In the copy, keep every line below as it is and leave out the pictures.

[[ Raw data, beginning ]]

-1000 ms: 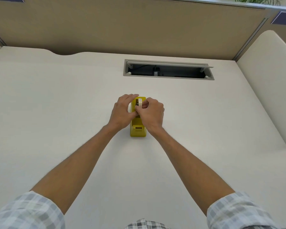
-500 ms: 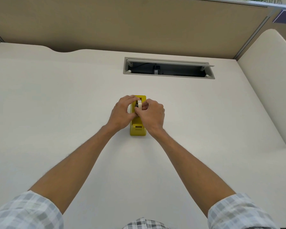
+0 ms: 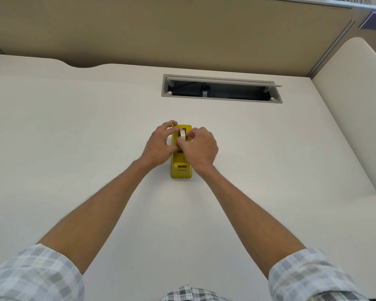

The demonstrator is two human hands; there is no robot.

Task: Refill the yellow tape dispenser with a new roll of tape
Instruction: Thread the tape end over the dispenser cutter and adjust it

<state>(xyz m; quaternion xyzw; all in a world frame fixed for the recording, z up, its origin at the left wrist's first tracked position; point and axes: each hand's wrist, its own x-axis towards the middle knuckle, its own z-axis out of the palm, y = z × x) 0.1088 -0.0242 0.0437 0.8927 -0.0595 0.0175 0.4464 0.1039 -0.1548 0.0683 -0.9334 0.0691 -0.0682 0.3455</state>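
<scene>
The yellow tape dispenser point(image 3: 181, 169) stands in the middle of the white desk, its cutter end toward me. A pale roll of tape point(image 3: 182, 134) sits upright in the dispenser's slot at the far end. My left hand point(image 3: 160, 145) wraps the dispenser's left side, with fingertips reaching over the far corner. My right hand point(image 3: 199, 147) pinches the roll from the right, thumb and forefinger on it. The lower half of the roll and the slot are hidden by my fingers.
An open cable tray point(image 3: 221, 91) with a raised grey lid is set into the desk point(image 3: 74, 137) behind the dispenser. A beige partition point(image 3: 161, 29) closes off the back, and a rounded white side panel point(image 3: 356, 105) stands at the right.
Both hands stay on the dispenser and roll. My left fingers have shifted slightly toward the far corner, and the view has moved a little.
</scene>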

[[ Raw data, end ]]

◆ **Answer box**
-1000 ms: 
-500 ms: 
+0 ms: 

The demonstrator is two human hands; there is no robot.

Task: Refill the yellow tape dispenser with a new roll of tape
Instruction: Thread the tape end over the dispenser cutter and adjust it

<state>(xyz m; quaternion xyzw; all in a world frame fixed for the recording, z up, its origin at the left wrist's first tracked position; point and axes: each hand's wrist, its own x-axis towards the middle knuckle, its own z-axis out of the palm, y = z × x) 0.1088 -0.0242 0.0437 0.8927 -0.0595 0.0175 0.4464 0.1039 -0.1548 0.0683 -0.9334 0.0691 -0.0682 0.3455</state>
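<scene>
The yellow tape dispenser point(image 3: 181, 169) stands in the middle of the white desk, its cutter end toward me. A pale roll of tape point(image 3: 182, 134) sits upright in the dispenser's slot at the far end. My left hand point(image 3: 160, 145) wraps the dispenser's left side, with fingertips reaching over the far corner. My right hand point(image 3: 199, 147) pinches the roll from the right, thumb and forefinger on it. The lower half of the roll and the slot are hidden by my fingers.
An open cable tray point(image 3: 221, 91) with a raised grey lid is set into the desk point(image 3: 74, 137) behind the dispenser. A beige partition point(image 3: 161, 29) closes off the back, and a rounded white side panel point(image 3: 356, 105) stands at the right.
Both hands stay on the dispenser and roll. My left fingers have shifted slightly toward the far corner, and the view has moved a little.
</scene>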

This exercise has been completed.